What does Cuban independent cinema consist of, how far does it go and what seems to be its immediate destination? The answers to such questions, very timely regarding the launch of the long-awaited Fund for the Promotion of Cuban Cinema, appear in abundance, and in the midst of enlightening definitions, there appear some that only seek to expose the merits of the opinion-maker, as if it were a tacit competition, to win the title “To the most independent,” or at least, to the least “contaminated” by the institutions, mainly the ICAIC.
In the first place, some have lost sight of the fact that all Cuban cinema, absolutely all, seen from a global perspective, can be considered independent insofar as it is produced and exhibited on the margins of the planetary homogenization imposed by Hollywood and other multinational emporiums. So our films, and the mere fact that there is a national cinema, are linked to the everlasting desire for independence in all our art, history and idiosyncrasies.
Second, myopia and ignorance would imply overlooking that most of the most emancipatory, complex, beautiful and unique Cuban films of all time were produced by that same ICAIC from which some reinventors of autonomy try to distance themselves. Because if Memories of Underdevelopment and Coffea Arabiga and Vampiros en La Habana were produced by the ICAIC, if Mosfilm supported the best films by Andrei Tarkovsky, if Andrzej Wajda and Zhang Yimou were always on the official filmmakers’ lists, if Vertigo and Citizen Kane were generated thanks to the good offices of Paramount and RKO, respectively…then the question of artistic autonomy should never be reduced to the affirmation or denial of collaboration with official institutions.
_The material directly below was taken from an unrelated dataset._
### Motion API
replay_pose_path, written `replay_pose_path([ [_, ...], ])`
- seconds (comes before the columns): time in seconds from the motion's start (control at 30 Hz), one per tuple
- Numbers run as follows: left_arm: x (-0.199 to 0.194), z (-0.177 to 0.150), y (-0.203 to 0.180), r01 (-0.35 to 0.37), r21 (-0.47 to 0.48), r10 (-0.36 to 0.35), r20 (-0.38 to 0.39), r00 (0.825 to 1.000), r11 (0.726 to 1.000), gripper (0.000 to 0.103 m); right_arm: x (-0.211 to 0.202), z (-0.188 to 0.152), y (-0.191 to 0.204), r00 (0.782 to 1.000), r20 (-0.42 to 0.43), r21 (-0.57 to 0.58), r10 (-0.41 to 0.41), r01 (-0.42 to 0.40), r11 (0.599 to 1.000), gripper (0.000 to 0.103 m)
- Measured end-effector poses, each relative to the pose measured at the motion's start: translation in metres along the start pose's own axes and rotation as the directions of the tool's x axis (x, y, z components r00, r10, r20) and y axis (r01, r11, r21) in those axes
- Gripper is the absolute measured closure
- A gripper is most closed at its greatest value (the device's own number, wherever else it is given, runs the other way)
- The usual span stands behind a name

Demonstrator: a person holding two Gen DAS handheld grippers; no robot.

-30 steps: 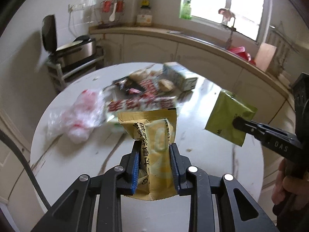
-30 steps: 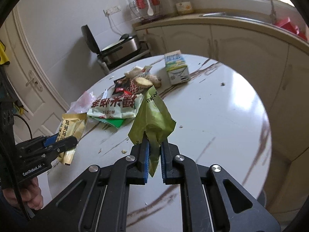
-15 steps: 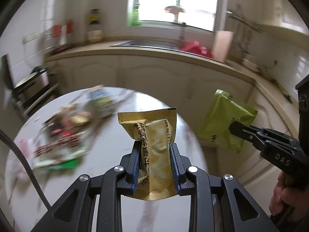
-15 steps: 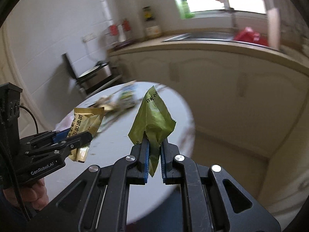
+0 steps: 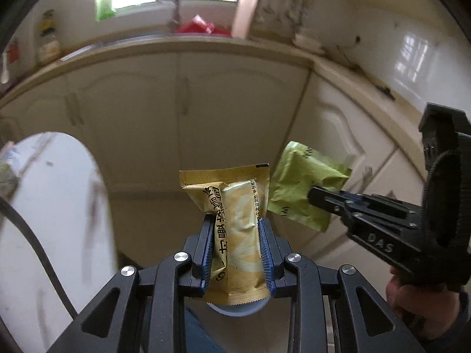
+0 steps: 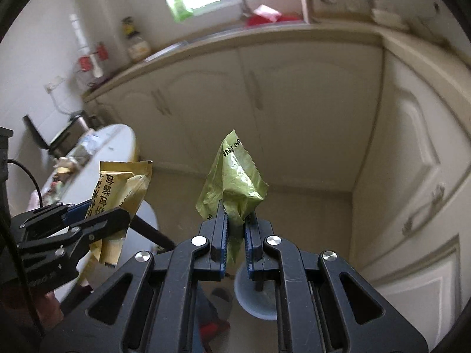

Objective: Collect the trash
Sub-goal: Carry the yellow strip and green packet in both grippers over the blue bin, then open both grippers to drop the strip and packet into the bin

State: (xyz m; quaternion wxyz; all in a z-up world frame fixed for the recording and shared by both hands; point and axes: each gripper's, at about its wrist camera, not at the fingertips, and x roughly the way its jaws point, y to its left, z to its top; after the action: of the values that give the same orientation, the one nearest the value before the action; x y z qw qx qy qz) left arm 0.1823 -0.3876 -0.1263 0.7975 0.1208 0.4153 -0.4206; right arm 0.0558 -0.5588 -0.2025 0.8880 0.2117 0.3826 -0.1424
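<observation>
My left gripper [image 5: 235, 226] is shut on a yellow snack wrapper [image 5: 238, 206] that stands up between its blue pads. My right gripper [image 6: 235, 220] is shut on a crumpled green wrapper [image 6: 232, 176]. Both are held in the air over the floor, side by side and pointing down. In the left wrist view the right gripper [image 5: 316, 197] comes in from the right with the green wrapper [image 5: 300, 188] just behind the yellow one. In the right wrist view the left gripper [image 6: 123, 219] and the yellow wrapper [image 6: 123, 188] are at the left. A grey-blue round bin [image 6: 254, 309] sits on the floor below the fingers.
The white round table [image 5: 59, 206] lies to the left, with more trash [image 6: 67, 164] on its far part. Cream cabinet doors [image 5: 176, 103] under a counter fill the space ahead and to the right. A hand [image 5: 412, 294] grips the right tool.
Both grippers swung away from the table toward the cabinets, each keeping its wrapper. The table slid to the left edge of both views, and the bin on the floor came into sight.
</observation>
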Motion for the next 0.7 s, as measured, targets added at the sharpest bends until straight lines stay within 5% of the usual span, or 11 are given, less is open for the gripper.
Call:
replay_pose_path([
  [0.27, 0.098, 0.003, -0.008, 0.017, -0.01, -0.019, -0.171, 0.985, 1.0, 0.078, 0.06, -0.046, -0.058, 0.989, -0.15, 0.115, -0.013, 0.03, 0.993, 0.093],
  [0.53, 0.195, -0.002, 0.013, 0.03, -0.139, -0.079, -0.363, 0.929, 0.99, 0.077, 0.123, -0.094, -0.097, 0.95, -0.313, 0.231, 0.002, 0.074, 0.97, 0.093],
  [0.7, 0.231, -0.003, 0.014, 0.03, -0.173, -0.103, -0.433, 0.896, 0.985, 0.065, 0.141, -0.106, -0.108, 0.934, -0.356, 0.267, -0.004, 0.106, 0.958, 0.086],
])
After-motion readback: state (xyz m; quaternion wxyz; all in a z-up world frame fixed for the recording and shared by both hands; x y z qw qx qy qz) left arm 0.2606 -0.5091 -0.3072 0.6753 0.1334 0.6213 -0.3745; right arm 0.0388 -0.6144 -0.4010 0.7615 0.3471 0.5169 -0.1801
Third, the best way to forever lose the independent character of a work can be associated with the fact that its filmmakers become hostages to the obsession for independence, because all filmmaking is an act of collective creation, and therefore involves negotiations, agreements, dependencies, and the emancipatory essence can be sustained, through thick and thin, as long as the essential spirit of the creators is sustained, distanced from the agendas for or against promulgated by one or another faction. Because, from that point of view, we could consider the non plus ultra of independence of the works and filmmakers who protest, denounce, or suffer censorship, as if the critical virulence attached some safe-conduct to access the Parnassus of the uncontaminated martyrs.
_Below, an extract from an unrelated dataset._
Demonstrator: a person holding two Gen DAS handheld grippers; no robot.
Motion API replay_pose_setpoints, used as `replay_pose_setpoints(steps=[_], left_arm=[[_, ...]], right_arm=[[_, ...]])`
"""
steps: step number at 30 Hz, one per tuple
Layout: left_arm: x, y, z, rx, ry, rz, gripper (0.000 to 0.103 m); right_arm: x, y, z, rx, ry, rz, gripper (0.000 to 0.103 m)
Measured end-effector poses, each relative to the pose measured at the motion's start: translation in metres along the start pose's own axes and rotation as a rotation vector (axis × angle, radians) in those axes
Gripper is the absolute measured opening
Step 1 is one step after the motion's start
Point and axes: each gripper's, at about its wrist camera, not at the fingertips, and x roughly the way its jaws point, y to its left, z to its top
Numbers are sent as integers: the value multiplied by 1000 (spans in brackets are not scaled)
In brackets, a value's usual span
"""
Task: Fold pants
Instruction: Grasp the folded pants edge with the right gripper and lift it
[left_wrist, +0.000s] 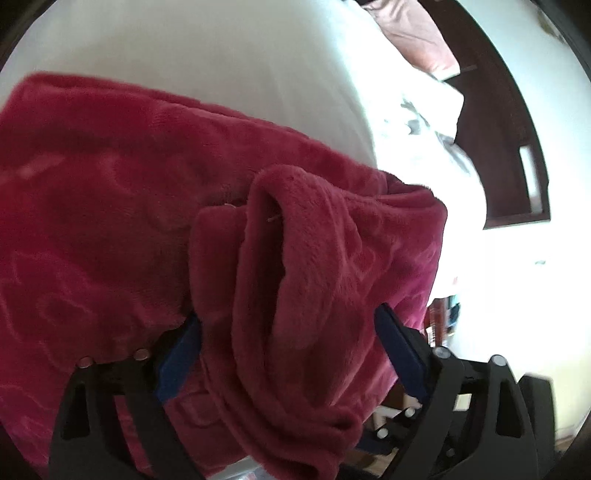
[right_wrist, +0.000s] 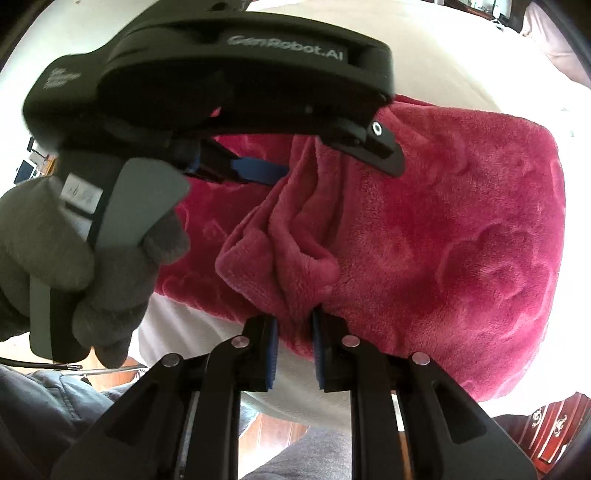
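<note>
The right hand-held gripper (right_wrist: 293, 347) pinches a bunched fold of the red pants (right_wrist: 443, 240) low in the frame. The left hand-held gripper (left_wrist: 288, 332) is spread wide around that fold, just above.

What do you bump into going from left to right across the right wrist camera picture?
Gloved hand squeezing the left gripper's handle → bunched fold of the red pants pinched by the right gripper → flat fuzzy stretch of the pants → dark red carved furniture in the bottom corner.

White bed (right_wrist: 424, 62); red fleece pants (right_wrist: 461, 240) on it.
</note>
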Motion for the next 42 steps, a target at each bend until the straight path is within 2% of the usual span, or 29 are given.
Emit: replay_pose_setpoints(steps=[1,2,3,4,8,11,13,14,15,17,22,27,30,34,38,40,42], left_arm=[[-4,5,3,-13,-4,6,65],[-6,9,5,-22,-1,19,50],[-10,14,6,-28,3,19,42],[-18,17,5,-28,-7,18,36],[-48,15,0,10,-72,63,28],[-69,17,-11,50,-123,140,27],[-79,25,-15,57,-140,183,25],[-78,26,-16,54,-143,191,25],[-78,30,-17,48,-147,203,24],[-77,39,-17,40,-154,242,24],[-60,41,-17,45,-154,288,24],[-54,37,-14,23,-172,309,24],[-52,33,-14,5,-184,318,24],[-48,26,-17,-8,-192,349,24],[-47,22,-18,-26,-203,388,28],[-45,20,-17,-44,-208,415,39],[-45,18,-16,-69,-213,436,44]], right_arm=[[0,-1,1,0,-1,3,16],[4,3,2,2,-3,10,16],[4,3,4,3,-4,27,16],[2,4,6,-2,-8,41,16],[1,16,14,-63,-21,85,16],[7,20,20,-91,-15,110,17],[13,19,23,-90,12,121,26],[15,17,25,-87,27,126,38],[15,14,25,-88,34,135,45],[8,7,26,-96,27,142,48],[-30,-35,26,-40,14,132,48],[-58,-102,20,85,-11,33,49],[-63,-144,31,166,-38,6,49],[-38,-175,67,157,-87,-20,48],[-10,-192,103,161,-85,-26,48],[7,-196,111,158,-62,-31,49],[19,-197,114,137,-51,-37,50]])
The bitterness of the discussion comes, I believe, from the different ways of conceiving the independence of creators, and furthermore, some try to confirm their leadership based on the insistence on the questioning and political vocation of independent art, and even accuse of opportunism, naivety or cowardice those who try to achieve an aesthetically valid work, and of sovereign essence, within the Cuban institutional framework. They want to ignore, or need to ignore, that to define the Cuban cinema of the 21st century it is necessary both the innovative appropriation of imperfect and experimental cinema a la Miguel Coyula in Memorias del desarrollo (2011) or Carlos Quintela in La obra del siglo (2015) and of linear narrative, professionalism and generic borders present in José Martí, el ojo del canario (2010, Fernando Pérez), La película de Ana (2012, Daniel Díaz Torres) or Conducta (2014, Ernesto Daranas).
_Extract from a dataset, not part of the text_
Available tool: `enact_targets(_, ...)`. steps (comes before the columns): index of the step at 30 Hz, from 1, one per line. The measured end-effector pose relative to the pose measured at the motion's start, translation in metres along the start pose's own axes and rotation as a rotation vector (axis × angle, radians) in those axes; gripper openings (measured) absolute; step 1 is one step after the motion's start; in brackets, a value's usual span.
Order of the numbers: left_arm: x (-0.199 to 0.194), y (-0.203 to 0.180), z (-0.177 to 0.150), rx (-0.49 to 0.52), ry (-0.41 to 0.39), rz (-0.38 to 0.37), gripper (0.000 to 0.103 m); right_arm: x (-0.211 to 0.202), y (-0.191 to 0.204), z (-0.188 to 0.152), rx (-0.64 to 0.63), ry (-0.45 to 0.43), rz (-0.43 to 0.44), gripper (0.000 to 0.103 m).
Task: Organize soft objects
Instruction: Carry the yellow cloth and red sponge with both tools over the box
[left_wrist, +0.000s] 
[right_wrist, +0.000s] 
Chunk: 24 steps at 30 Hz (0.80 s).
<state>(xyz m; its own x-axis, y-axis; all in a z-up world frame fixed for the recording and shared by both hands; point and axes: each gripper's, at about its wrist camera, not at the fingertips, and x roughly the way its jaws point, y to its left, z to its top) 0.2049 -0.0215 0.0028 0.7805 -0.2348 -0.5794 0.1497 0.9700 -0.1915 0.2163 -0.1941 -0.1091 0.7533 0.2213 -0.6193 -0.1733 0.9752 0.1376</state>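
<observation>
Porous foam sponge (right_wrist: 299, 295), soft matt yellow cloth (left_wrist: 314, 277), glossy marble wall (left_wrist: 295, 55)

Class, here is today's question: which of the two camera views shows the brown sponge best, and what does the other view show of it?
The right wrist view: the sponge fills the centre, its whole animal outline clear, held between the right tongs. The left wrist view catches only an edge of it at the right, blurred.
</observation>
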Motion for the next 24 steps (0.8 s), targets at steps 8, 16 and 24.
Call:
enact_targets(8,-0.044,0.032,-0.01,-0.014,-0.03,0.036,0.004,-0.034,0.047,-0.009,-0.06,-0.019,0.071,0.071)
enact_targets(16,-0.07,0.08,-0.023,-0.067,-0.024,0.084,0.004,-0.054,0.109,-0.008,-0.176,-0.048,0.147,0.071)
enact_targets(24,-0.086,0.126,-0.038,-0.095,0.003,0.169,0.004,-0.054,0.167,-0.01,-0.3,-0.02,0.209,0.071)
Considerably representative of the liberation with respect to the hindrances imposed by the official stories, in their desire to reread serious moments of the recent past, were Santa y Andrés (2016, Carlos Lechuga), El acompañante (2016, Pável Giroud) and Un traductor (2018, Barriuso brothers) cardinal also in terms of witnessing the rugged relief of an independent cinema that is committed to the review of social and political circumstances, based on the intellectual honesty since the filmmakers-scriptwriters deliver their personal truth, in close contact with the national reality that happened beyond the television newscast.
Y si Venecia (2014, Enrique “Kiki” Álvarez) could be conceptualized as the typical Cuban independent production, because of the way it was made, its taste for improvisation and its visual acquiescence to a certain dirty realism, three years before Juan de los Muertos (2011, Alejandro Brugués) sailed among us, and in all parts of the world, like a flagship of an autonomous Cuban cinema, of countercultural essence, but installing in budgets and packaging that seemed unattainable for the island’s cinema, including that of the ICAIC.
Because accepting that independence depends on the budget, or on the absence or presence of an official sponsorship, is equivalent to trying to revalidate in Cuba the operation of the very different U.S. industry: you are independent and you are competing in the Sundance Film Festival, or other off circuits, while your budget is below a million dollars (to say a figure), and you stop being it when producers and distributors that inflate costs are involved. According to this reasoning, La pared de las palabras would be more independent than Suite Habana, both by Fernando Pérez, only because the first was made outside the ICAIC. So, the strictly economic approach, to assess autonomies, seems to me completely inadequate.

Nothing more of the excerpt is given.